That Sinking Feeling
When a project starts to go wrong, you know it well before you admit it to yourself or your customer. You know that feeling when you start to realize you don’t have enough budget, time, or the scope is unachievable?
Long after we first get that sinking feeling, we may delay the difficult conversations with our customer, because we fear the pain it will cause. Despite our intention to be Agile, we may even fall into Death March project patterns, where we keep pretending that we are almost done and everything is going to be okay.
We start to dread communicating with our customers, and we give up hope of collaboration. The relationship deteriorates, and so by the time we can no longer ignore “the elephant in the room”, there is no trust remaining and we end up in conflict with our customer over how to try and rescue the project.
Avoiding the Death March
At the beginning of the project, if we had been more careful in our application of Agile principles, as well as carried through additional communication and estimation techniques, we could have avoided the death march. Or at least, we could have had the painful conversation earlier, when we could still do something about it.
But once we get going on our death march, out of fear of failure, we put off the difficult conversations until it is too late. This virtually guarantees failure of the project.
The Chopping Block Paradox
I call this behavior “the Chopping Block Paradox.” We know the project is on a path to failure, and we feel that our head is on the chopping block. If we could just change our practices and lift our head up, we could possibly get our head off the chopping block.
But often we don’t change our practices. We don’t attempt to change the project, and we are too afraid to let the customer know just how bad things are going. We keep our head on the chopping block, and we pray that if we don’t move, perhaps the customer will show pity and not lower the axe.

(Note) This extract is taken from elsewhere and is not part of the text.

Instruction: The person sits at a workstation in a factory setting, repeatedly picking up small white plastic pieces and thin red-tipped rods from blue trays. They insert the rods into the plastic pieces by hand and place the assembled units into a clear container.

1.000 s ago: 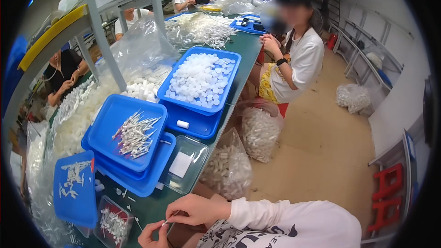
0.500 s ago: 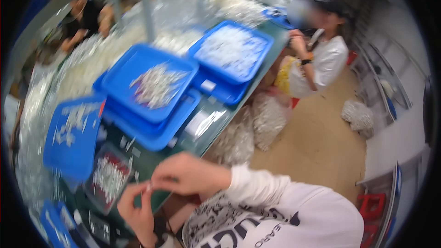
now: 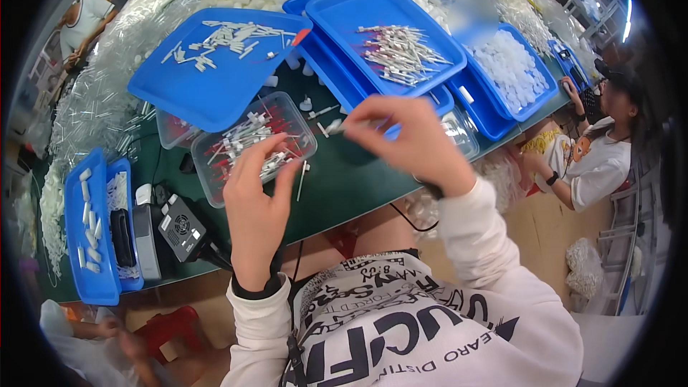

Instead of leaving our head on the chopping block, acting helpless, and just hoping things will turn out okay despite all the evidence to the contrary … we have to lift our head up. If we lift our head up early enough, we might avoid the chopping block altogether by strong communication and better practices.
Agile practices force Communication while there is still time
One of my favorite things about Scrum and Agile is that if I am following the practices correctly, I don’t have to deliver the bad news because the customer already knows.
They already know because they were there in the standups, and they heard the team continue to raise obstacles, or report minimal progress, or lots of «found» tasks that have to be done but weren’t in the sprint plan.
The customer already knows because they are watching the burndown at the same time I am, and they are seeing that it is not going down nearly enough to make the sprint commitments.
The customer already knows the project is unlikely to meet target release dates, because I’m sharing the burnup chart, and they can see that the iterations are not knocking enough items off the backlog.
And if things are really bad, they know that things aren’t on track because they can see in the demos that the features being delivered are not of high enough quality to release to the customer.
You can’t hide the truth – that’s a good thing!
It feels awful to have any of the symptoms of a project gone bad. And if I were on a traditional project, where I control what I tell the customer in «status reports», then I might be inclined to cover up the truth, and hope things will get better.
But Agile keeps me honest, because I can’t hide it from the customer. I can’t cover it up in the vain hope that «we’ll make up the lost ground in the next sprint.»
No matter how much I may be inclined to leave my head on the chopping block and pray things will get better, Agile forces me to raise my head before it’s too late.
And talking to the customer before the situation is too dire is the only hope of salvaging a troubled project from failure.